UCSD-Edx Python for Data Science MicroMasters Final Project
Dataset: Kaggle Google Play Store Apps https://www.kaggle.com/lava18/google-play-store-apps
- Gain edge over the industry competition for app success.
- Provide insight for advertisement companies on which apps would generate the most revenue if ads were added.
- Assist Android developers to develop state-of-the-art apps that the public deserve.
- Can you predict an app's popularity on the Google Play Store using a Decision Tree?
- If a developer were to create a new app, what qualities should this app have in order to generate the most ad revenue?
- ~95% Accuracy if using Reviews and Ratings columns.

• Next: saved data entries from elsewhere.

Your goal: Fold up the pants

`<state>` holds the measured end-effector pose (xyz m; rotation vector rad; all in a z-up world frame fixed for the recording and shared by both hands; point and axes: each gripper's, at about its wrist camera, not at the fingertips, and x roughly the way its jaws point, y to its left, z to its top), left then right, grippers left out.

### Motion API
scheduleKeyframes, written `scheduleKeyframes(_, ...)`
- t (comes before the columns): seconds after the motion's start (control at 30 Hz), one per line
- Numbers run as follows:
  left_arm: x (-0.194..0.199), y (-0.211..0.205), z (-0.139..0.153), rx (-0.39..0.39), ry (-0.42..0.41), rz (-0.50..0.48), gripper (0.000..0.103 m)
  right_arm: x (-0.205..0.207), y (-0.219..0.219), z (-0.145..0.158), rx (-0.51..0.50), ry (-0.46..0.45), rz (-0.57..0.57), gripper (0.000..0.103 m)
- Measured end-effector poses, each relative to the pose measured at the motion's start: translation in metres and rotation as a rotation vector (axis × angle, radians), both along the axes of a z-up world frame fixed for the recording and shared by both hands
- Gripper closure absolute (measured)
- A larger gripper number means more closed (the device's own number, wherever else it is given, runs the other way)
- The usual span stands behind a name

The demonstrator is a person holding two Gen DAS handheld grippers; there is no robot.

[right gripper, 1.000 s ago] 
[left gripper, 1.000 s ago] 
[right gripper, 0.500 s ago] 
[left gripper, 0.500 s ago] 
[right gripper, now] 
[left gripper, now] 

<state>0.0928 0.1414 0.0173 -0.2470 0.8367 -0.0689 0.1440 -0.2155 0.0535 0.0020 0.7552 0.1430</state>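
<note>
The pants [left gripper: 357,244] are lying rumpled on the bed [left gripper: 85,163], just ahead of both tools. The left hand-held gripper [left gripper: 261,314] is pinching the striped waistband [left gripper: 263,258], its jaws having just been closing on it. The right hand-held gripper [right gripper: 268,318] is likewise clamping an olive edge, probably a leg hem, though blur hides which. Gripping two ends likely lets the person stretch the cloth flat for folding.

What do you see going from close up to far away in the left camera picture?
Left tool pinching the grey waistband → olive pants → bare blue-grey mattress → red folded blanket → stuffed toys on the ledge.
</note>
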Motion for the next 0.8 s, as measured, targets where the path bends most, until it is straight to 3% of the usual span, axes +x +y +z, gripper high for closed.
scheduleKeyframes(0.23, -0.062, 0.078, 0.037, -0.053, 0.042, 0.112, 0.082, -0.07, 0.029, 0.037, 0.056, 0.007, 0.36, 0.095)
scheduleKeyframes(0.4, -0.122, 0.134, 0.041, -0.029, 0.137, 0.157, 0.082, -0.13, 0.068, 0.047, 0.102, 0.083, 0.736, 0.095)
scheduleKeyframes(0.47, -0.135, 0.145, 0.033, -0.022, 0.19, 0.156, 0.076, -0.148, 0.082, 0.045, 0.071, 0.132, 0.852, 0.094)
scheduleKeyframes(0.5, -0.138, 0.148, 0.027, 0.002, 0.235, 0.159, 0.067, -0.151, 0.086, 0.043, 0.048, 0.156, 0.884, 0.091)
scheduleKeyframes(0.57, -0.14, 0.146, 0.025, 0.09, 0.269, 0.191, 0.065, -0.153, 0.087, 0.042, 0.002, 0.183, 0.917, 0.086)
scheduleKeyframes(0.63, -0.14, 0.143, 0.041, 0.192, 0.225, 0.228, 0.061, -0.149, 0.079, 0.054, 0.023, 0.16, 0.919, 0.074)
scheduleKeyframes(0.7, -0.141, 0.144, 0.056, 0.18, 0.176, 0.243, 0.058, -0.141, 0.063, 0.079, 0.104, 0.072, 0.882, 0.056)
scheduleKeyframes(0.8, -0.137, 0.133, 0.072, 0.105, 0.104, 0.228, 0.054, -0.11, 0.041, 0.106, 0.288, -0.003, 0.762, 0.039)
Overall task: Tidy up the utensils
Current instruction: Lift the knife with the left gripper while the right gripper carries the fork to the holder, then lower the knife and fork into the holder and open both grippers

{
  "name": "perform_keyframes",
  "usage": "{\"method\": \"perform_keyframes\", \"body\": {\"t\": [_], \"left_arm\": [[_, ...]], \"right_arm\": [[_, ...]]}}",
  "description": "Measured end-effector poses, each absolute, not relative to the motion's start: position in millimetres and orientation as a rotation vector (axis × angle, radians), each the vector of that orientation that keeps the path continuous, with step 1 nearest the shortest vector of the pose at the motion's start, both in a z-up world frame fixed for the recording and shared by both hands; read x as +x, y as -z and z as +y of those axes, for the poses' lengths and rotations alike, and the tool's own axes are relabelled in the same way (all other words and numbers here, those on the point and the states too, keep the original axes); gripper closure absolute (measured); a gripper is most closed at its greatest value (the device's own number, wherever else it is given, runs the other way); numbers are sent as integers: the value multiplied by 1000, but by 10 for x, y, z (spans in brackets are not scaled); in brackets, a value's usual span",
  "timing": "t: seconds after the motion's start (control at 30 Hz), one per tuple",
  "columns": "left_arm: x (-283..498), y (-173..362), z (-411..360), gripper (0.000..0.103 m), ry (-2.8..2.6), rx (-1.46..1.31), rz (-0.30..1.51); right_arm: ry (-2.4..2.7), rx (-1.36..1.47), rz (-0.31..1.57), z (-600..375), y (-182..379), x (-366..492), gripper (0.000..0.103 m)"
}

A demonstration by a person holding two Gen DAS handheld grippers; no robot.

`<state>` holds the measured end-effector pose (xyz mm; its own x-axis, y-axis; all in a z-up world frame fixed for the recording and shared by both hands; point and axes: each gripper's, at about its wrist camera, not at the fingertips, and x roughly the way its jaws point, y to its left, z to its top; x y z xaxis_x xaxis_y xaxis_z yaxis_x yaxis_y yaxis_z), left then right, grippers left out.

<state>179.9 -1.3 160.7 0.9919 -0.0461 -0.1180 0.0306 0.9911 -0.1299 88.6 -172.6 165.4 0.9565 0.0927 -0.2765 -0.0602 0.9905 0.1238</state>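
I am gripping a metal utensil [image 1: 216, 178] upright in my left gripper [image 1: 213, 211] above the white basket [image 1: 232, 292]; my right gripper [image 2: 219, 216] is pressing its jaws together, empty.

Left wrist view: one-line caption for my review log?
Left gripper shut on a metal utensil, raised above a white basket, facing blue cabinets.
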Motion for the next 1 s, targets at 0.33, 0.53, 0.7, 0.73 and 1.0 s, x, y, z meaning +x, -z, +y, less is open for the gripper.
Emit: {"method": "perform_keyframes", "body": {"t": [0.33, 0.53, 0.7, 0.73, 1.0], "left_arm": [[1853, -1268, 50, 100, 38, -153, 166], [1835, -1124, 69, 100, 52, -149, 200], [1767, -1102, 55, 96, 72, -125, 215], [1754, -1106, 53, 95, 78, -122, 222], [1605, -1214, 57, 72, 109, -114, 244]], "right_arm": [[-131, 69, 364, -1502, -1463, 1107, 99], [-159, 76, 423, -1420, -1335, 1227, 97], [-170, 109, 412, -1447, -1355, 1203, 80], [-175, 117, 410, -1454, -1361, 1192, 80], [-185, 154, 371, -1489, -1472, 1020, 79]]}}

- ~72% Accuracy if not using above columns. (More realistic as reviews/ratings will be null if app is not on the Play store.)
- When preprocessing the model, OneHotEncoding should have been used rather than the LabelEncoder. This is because a bias may exist between numbers in 0-33 rather than a matrix of 0 and 1 for category, genre, and content rating.
- A K-fold Cross Validation set should have been used to fine-tune the model before using the test set.
- Other models could have been used during the cross validation process to determine the best binary classifier model to use.
- ROC AUC or precision/recall curves should have been created to determine the best decision threshold for the model.
- Models which will most likely have better performance are K Nearest-Neighbors, Logistic Regression, and Random Forests. Once implementation of these models are learned, I will commit a change to this repo with the new results from all listed ML models.
Jupyter Notebook may be used with any OS. Ensure you have pip installed the latest versions of the following:
- Pandas
- Numpy
- Seaborn
- Sklearn
- Plotly
- Matplotlib